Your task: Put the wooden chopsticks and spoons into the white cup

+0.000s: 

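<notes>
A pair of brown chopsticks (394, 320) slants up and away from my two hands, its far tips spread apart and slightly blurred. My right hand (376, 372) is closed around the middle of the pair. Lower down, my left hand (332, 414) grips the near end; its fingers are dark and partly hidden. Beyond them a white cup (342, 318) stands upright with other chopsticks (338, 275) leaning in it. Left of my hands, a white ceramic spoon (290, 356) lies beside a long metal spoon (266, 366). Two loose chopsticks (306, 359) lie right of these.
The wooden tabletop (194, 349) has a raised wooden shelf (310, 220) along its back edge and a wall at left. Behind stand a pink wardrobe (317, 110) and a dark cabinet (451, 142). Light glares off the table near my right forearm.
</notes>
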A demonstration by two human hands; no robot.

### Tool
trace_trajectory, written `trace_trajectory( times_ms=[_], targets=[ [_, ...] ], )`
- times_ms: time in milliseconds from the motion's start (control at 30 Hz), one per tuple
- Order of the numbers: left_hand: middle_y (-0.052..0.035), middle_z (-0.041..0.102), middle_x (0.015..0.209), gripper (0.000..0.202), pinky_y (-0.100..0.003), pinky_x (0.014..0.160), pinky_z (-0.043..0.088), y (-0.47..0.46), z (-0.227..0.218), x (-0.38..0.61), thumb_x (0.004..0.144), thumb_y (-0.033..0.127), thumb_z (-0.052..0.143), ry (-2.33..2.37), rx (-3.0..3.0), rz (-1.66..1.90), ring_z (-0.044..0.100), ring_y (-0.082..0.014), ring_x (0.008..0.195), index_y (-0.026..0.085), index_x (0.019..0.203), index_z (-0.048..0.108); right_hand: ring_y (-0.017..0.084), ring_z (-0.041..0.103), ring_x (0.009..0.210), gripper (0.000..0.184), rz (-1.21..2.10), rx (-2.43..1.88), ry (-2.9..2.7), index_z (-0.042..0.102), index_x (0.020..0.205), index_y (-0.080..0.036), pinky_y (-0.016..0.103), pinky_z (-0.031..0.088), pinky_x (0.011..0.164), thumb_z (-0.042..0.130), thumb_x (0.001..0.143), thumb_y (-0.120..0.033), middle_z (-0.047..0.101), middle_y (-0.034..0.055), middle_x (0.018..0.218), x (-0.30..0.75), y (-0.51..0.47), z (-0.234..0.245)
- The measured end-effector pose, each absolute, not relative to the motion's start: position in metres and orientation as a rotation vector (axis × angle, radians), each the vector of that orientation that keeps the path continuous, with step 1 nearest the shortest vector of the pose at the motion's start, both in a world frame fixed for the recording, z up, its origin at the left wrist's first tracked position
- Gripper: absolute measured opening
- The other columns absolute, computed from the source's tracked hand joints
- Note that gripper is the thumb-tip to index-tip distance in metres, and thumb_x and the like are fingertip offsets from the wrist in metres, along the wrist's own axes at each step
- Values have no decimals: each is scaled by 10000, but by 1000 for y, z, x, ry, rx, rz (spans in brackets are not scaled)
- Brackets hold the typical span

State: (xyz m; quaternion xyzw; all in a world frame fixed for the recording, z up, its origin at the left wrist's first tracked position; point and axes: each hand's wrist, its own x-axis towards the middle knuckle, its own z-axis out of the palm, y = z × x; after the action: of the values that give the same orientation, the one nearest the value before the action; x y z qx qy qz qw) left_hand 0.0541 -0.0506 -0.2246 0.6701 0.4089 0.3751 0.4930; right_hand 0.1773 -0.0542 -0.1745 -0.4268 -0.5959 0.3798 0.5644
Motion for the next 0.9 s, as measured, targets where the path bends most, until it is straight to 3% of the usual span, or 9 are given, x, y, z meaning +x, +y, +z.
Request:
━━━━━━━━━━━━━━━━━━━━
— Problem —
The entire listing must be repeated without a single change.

— Task output —
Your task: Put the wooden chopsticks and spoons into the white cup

+0.000s: 

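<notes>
A pair of brown chopsticks (394, 320) slants up and away from my two hands, its far tips spread apart and slightly blurred. My right hand (376, 372) is closed around the middle of the pair. Lower down, my left hand (332, 414) grips the near end; its fingers are dark and partly hidden. Beyond them a white cup (342, 318) stands upright with other chopsticks (338, 275) leaning in it. Left of my hands, a white ceramic spoon (290, 356) lies beside a long metal spoon (266, 366). Two loose chopsticks (306, 359) lie right of these.
The wooden tabletop (194, 349) has a raised wooden shelf (310, 220) along its back edge and a wall at left. Behind stand a pink wardrobe (317, 110) and a dark cabinet (451, 142). Light glares off the table near my right forearm.
</notes>
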A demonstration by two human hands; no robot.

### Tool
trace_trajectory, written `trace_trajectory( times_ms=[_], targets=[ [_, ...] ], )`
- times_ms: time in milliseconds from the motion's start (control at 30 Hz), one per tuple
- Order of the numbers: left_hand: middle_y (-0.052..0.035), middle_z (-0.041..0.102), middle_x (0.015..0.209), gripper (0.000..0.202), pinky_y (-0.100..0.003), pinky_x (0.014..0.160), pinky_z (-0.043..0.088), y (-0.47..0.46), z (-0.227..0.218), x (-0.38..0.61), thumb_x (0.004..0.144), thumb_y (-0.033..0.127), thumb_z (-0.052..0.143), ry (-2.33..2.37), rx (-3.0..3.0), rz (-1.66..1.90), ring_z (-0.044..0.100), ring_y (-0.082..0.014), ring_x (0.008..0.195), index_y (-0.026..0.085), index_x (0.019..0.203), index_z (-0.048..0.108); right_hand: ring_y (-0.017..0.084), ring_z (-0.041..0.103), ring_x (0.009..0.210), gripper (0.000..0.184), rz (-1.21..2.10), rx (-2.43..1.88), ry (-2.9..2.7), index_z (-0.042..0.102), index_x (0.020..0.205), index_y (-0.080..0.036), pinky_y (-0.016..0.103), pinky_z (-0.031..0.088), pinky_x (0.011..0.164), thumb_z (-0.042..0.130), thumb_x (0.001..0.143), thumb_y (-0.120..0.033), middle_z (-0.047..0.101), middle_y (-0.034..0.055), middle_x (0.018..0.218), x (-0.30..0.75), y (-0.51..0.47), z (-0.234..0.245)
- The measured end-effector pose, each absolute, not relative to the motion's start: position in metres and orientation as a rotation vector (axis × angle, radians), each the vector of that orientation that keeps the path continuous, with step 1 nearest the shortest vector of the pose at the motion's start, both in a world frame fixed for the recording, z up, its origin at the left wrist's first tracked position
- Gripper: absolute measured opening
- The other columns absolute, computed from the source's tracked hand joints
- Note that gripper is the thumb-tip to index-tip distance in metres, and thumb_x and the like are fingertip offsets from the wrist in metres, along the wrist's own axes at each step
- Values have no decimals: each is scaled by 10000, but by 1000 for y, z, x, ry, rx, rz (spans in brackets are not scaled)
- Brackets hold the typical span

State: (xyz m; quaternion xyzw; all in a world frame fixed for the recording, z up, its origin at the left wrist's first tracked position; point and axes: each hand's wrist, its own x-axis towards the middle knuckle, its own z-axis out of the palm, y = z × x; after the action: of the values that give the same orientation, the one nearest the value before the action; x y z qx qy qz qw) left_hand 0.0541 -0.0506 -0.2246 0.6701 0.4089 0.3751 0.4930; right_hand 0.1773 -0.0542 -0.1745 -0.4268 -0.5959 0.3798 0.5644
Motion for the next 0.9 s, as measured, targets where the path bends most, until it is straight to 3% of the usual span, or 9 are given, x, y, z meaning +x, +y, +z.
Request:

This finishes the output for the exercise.